In August 1503, James IV of Scotland married Margaret, eldest daughter of Henry VII of England, and the spirit of the new age was celebrated by the poet William Dunbar in The Thrissil and the Rois. The marriage was the outcome of the Treaty of Perpetual Peace, concluded the previous year, which, in theory, ended centuries of war and border raids between the two states.

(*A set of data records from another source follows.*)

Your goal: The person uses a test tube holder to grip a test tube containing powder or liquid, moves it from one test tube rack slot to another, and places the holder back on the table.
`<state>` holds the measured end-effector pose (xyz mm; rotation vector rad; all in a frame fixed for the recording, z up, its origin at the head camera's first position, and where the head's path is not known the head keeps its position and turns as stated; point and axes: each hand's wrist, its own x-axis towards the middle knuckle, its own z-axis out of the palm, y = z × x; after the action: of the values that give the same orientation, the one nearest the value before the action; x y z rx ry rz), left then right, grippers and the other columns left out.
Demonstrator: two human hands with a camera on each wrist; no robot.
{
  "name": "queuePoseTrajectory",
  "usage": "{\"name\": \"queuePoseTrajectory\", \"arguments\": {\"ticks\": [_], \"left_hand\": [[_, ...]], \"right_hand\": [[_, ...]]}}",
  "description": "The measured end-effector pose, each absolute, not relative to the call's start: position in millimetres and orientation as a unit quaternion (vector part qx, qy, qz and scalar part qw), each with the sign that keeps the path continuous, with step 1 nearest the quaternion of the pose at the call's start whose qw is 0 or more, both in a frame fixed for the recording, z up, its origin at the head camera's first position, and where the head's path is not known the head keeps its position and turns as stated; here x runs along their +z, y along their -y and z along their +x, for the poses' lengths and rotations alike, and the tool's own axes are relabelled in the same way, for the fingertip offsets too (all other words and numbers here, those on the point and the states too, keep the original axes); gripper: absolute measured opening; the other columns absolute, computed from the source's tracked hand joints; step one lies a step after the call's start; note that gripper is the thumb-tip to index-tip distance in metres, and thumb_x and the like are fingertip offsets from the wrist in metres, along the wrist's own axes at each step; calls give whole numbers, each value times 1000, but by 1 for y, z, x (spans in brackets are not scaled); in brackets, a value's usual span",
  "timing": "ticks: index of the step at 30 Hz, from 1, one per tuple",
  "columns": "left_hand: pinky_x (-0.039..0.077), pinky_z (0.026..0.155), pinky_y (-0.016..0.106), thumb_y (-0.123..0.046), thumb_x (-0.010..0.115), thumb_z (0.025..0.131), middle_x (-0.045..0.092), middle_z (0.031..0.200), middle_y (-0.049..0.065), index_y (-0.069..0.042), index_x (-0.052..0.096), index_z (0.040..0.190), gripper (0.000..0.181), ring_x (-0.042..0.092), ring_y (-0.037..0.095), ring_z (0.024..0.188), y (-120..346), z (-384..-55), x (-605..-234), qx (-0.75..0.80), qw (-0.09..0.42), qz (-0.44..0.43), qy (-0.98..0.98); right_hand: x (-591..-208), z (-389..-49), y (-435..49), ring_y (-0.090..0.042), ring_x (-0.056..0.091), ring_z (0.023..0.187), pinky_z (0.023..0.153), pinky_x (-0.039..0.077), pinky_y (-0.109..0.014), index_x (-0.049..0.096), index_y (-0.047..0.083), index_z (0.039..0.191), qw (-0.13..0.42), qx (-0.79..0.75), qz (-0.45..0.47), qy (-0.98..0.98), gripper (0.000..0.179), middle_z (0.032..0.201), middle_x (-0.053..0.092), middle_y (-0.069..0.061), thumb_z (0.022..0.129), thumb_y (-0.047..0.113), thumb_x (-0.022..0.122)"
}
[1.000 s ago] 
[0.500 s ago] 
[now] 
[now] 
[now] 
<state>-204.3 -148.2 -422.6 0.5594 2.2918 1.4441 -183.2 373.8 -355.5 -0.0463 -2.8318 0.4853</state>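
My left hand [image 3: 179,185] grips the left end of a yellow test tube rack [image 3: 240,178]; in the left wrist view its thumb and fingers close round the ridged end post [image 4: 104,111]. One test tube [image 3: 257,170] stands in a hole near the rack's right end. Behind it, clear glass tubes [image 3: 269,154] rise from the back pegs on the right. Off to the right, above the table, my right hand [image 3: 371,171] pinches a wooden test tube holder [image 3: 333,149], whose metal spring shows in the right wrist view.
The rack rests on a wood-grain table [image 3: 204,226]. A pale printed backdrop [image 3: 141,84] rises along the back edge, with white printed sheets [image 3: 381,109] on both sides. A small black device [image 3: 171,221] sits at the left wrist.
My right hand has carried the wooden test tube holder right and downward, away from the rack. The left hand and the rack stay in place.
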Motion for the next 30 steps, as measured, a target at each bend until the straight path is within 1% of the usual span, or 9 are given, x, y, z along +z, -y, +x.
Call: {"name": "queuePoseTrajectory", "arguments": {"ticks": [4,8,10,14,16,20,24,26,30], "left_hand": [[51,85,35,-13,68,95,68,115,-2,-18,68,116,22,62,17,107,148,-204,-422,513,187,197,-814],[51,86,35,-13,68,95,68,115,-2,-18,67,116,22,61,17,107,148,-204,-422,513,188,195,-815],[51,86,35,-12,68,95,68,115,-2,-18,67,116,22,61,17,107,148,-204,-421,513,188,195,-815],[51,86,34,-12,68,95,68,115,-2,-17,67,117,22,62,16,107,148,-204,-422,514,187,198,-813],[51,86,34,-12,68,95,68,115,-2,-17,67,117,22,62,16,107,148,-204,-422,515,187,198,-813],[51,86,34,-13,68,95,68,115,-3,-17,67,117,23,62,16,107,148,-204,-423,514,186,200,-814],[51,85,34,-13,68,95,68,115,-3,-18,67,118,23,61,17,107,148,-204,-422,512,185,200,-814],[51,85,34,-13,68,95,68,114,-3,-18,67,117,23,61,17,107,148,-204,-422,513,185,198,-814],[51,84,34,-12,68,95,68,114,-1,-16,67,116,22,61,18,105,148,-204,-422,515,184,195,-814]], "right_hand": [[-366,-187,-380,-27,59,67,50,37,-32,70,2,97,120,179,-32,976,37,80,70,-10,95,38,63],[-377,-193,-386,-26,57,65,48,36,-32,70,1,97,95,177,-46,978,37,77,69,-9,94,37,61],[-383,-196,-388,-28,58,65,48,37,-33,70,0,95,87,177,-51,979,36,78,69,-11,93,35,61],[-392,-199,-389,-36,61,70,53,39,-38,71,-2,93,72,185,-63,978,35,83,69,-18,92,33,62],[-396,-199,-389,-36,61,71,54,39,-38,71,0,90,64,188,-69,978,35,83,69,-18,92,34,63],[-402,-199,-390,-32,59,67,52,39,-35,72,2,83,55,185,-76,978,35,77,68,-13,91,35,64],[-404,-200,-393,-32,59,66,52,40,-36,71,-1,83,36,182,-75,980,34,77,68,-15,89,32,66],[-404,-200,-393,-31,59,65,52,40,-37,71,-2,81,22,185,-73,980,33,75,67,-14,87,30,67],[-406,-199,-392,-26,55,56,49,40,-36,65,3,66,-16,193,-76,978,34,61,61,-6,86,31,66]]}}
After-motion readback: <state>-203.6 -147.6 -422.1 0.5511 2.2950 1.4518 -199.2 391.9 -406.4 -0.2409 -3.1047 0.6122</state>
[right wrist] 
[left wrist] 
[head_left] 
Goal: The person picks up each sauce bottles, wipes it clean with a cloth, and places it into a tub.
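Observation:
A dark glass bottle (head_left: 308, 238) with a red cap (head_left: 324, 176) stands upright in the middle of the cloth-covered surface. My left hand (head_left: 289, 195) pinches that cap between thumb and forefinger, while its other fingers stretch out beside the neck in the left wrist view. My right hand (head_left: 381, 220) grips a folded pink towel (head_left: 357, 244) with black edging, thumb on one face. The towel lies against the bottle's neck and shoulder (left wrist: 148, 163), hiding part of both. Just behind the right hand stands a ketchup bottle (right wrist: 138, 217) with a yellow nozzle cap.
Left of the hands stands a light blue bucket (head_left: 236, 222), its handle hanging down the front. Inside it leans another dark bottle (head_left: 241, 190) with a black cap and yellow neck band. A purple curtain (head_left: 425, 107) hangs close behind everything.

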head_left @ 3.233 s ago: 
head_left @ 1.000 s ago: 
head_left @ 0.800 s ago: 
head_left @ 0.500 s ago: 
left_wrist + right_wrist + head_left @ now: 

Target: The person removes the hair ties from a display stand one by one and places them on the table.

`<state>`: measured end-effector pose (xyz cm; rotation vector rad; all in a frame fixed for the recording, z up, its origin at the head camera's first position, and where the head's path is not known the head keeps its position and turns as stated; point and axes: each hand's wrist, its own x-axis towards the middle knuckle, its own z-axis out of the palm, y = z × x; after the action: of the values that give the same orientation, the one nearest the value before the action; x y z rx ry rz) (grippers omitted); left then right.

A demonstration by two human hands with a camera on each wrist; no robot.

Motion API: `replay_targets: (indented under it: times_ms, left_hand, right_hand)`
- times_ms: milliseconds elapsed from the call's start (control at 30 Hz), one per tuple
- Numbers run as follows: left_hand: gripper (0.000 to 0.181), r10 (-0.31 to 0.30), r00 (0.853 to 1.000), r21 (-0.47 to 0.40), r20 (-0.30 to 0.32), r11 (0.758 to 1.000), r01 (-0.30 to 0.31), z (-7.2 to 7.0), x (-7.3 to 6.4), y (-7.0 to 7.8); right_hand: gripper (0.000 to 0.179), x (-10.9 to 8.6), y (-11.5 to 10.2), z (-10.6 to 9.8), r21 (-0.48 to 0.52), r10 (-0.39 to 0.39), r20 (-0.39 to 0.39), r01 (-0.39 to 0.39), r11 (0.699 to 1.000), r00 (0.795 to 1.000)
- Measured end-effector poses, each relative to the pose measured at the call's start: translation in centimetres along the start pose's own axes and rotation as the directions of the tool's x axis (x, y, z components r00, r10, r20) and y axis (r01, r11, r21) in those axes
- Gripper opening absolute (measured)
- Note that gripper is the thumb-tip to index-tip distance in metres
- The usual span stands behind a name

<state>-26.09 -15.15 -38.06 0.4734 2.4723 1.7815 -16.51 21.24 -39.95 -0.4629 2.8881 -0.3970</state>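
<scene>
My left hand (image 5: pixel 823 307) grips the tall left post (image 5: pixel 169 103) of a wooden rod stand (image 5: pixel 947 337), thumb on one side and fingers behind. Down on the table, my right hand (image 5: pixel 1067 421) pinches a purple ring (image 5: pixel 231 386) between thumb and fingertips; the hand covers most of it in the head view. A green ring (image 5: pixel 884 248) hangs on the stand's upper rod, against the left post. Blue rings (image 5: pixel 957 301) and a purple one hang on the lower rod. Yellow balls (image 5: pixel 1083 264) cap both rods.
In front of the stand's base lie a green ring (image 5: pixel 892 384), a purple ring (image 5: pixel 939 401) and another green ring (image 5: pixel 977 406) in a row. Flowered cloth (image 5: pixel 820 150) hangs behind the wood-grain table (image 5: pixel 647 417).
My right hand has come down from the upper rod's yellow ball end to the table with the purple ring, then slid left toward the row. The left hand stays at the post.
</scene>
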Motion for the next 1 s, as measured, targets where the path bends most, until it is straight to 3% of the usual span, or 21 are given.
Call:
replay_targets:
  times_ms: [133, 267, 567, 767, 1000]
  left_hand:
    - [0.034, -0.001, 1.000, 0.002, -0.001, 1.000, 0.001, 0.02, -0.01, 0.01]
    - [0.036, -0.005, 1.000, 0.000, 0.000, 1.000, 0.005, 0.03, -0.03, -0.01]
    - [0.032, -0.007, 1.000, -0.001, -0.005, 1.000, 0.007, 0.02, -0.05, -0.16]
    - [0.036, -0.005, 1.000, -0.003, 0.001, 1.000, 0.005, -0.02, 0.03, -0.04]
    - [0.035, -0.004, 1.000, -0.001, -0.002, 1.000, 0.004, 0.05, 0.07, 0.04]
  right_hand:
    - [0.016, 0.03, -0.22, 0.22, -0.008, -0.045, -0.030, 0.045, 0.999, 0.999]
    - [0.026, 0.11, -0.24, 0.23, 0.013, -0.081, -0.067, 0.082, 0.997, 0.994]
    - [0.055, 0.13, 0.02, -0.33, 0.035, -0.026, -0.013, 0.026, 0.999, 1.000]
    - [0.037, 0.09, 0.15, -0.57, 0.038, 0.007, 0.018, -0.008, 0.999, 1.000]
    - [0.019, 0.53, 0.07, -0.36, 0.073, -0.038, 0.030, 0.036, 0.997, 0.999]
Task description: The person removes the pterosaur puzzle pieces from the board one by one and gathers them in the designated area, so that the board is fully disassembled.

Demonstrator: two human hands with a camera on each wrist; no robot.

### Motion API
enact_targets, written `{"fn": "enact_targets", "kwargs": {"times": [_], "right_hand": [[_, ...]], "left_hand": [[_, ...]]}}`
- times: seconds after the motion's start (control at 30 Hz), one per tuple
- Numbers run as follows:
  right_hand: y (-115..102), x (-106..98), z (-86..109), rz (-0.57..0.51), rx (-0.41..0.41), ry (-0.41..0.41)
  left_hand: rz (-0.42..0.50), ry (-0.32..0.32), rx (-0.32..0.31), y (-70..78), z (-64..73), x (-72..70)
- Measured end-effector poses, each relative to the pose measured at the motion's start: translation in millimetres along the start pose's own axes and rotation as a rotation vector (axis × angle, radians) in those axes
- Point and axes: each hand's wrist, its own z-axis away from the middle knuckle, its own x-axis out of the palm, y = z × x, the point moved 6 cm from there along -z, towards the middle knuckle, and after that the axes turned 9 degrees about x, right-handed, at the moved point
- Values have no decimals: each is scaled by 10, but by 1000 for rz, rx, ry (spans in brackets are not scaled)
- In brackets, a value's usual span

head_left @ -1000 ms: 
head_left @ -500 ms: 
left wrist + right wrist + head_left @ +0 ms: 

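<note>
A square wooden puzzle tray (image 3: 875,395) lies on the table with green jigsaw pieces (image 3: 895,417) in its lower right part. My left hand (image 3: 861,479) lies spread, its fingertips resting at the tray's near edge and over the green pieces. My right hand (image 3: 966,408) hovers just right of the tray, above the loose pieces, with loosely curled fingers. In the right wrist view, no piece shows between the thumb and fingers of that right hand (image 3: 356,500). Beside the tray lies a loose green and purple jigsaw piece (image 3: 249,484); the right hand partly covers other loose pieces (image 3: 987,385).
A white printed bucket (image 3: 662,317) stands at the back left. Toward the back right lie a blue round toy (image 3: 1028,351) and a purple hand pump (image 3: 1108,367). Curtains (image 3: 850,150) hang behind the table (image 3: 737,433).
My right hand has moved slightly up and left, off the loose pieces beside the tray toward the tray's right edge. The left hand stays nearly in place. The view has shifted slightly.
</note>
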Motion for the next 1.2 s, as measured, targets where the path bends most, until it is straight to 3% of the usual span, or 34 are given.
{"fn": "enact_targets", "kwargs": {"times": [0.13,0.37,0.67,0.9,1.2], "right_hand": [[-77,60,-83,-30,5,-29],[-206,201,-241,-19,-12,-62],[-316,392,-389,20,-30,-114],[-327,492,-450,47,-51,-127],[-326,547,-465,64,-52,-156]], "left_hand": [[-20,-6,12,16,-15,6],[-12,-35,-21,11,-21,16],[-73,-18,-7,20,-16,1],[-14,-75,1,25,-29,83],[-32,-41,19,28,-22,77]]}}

The marriage brought Scotland's Stuarts into England's Tudor line of succession, though no Scottish prince was likely to inherit the English throne. Nonetheless, many on the English side were concerned by the dynastic implications of matrimony, including some Privy Councillors. To allay these fears, Henry VII is reputed to have (correctly) predicted that an Anglo-Scottish union would be ruled from London, not Edinburgh, saying:

our realme wald receive na damage thair thorow, for in that caise Ingland wald not accress unto Scotland, bot Scotland wald acress unto Ingland, as to the most noble heid of the hole yle...evin as quhan Normandy came in the power of Inglis men our forbearis.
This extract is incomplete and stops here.